_Work required:_ The listing is to be reproduced in full, with no character altered.

_Recorded information:_
◆ ◆ ◆
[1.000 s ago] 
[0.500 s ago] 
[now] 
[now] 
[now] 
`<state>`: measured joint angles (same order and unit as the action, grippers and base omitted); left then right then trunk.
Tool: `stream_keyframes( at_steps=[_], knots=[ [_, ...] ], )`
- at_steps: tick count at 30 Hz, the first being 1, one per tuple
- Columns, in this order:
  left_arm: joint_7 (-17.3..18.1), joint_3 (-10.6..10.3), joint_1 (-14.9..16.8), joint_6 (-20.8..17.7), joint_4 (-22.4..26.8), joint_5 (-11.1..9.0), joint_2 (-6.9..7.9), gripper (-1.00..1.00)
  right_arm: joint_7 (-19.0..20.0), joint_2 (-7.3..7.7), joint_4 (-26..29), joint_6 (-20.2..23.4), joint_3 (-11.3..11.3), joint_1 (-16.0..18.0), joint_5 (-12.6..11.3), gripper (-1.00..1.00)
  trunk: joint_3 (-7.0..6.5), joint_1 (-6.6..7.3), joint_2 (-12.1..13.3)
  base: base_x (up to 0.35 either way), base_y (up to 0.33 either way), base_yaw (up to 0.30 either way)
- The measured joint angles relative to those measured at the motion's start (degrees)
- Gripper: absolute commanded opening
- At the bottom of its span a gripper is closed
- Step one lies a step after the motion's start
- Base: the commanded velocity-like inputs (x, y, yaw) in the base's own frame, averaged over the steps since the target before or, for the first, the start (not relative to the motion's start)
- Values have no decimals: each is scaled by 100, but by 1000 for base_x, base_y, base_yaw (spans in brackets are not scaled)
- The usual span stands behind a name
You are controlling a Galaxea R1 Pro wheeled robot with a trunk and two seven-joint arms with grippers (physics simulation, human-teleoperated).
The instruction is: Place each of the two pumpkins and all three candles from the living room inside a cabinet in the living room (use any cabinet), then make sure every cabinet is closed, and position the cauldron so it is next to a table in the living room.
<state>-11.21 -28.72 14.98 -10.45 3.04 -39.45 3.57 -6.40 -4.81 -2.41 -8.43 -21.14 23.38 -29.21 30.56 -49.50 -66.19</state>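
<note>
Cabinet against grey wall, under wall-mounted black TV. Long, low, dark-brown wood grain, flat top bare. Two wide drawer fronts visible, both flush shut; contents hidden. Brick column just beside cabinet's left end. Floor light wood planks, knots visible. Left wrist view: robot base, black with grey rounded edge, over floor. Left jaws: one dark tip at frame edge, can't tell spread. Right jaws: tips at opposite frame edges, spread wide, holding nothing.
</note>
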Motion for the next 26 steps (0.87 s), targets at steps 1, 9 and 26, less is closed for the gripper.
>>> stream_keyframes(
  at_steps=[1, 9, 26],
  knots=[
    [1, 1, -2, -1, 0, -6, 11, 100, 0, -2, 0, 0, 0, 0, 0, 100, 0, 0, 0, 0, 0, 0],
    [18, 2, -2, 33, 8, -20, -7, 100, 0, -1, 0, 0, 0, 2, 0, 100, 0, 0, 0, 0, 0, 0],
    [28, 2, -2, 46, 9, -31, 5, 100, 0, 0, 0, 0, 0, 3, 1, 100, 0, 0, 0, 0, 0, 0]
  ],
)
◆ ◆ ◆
_Task response:_
[1.000 s ago] 
[0.500 s ago] 
[now] 
[now] 
[now] 
`<state>`: measured joint angles (same order and unit as the action, grippers and base omitted); left then right then trunk.
Tool: `stream_keyframes( at_steps=[_], knots=[ [_, ...] ], )`
- at_steps: tick count at 30 Hz, the first being 1, one per tuple
- Columns, in this order:
  left_arm: joint_7 (-17.3..18.1), joint_3 (-10.6..10.3), joint_1 (-14.9..16.8), joint_6 (-20.8..17.7), joint_4 (-22.4..26.8), joint_5 (-11.1..9.0), joint_2 (-6.9..7.9), gripper (-1.00..1.00)
  right_arm: joint_7 (-19.0..20.0), joint_2 (-7.3..7.7), joint_4 (-26..29), joint_6 (-20.2..23.4), joint_3 (-11.3..11.3), joint_1 (-16.0..18.0), joint_5 (-12.6..11.3), gripper (-1.00..1.00)
  trunk: joint_3 (-7.0..6.5), joint_1 (-6.6..7.3), joint_2 (-12.1..13.3)
  base: base_x (up to 0.35 either way), base_y (up to 0.33 either way), base_yaw (up to 0.30 either way)
- The measured joint angles relative to those measured at the motion's start (degrees)
- Gripper: absolute commanded opening
- At the bottom of its span a gripper is closed
- Step one lies a step after the motion's start
- Base: the commanded velocity-like inputs (x, y, yaw) in the base's own frame, averaged over the steps since the target before or, for the first, the start (not relative to the motion's start)
- Values have no decimals: each is scaled by 100, but by 1000 for base_x, base_y, base_yaw (spans in brackets are not scaled)
- The usual span stands behind a name
You are controlling a Galaxea R1 Pro wheeled robot with a trunk and two seven-joint arms with grippers (physics simulation, human-teleoperated).
The instruction is: Place each of the two pumpkins and all three candles from the living room inside a cabinet in the living room (use any cabinet), then make sure every cabinet is closed, and position the cauldron so it is next to a table in the living room.
<state>-11.21 -28.72 14.98 -10.45 3.04 -39.45 3.57 -6.40 -4.81 -2.41 -8.43 -21.14 23.38 -29.21 30.56 -49.50 -66.19</state>
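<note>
Cabinet against grey wall, under wall-mounted black TV. Long, low, dark-brown wood grain, flat top bare. Two wide drawer fronts visible, both flush shut; contents hidden. Brick column just beside cabinet's left end. Floor light wood planks, knots visible. Left wrist view: robot base, black with grey rounded edge, over floor. Left jaws: one dark tip at frame edge, can't tell spread. Right jaws: tips at opposite frame edges, spread wide, holding nothing.
</note>
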Motion for the next 26 steps (0.87 s), targets at steps 1, 9 and 26, less is closed for the gripper.
>>> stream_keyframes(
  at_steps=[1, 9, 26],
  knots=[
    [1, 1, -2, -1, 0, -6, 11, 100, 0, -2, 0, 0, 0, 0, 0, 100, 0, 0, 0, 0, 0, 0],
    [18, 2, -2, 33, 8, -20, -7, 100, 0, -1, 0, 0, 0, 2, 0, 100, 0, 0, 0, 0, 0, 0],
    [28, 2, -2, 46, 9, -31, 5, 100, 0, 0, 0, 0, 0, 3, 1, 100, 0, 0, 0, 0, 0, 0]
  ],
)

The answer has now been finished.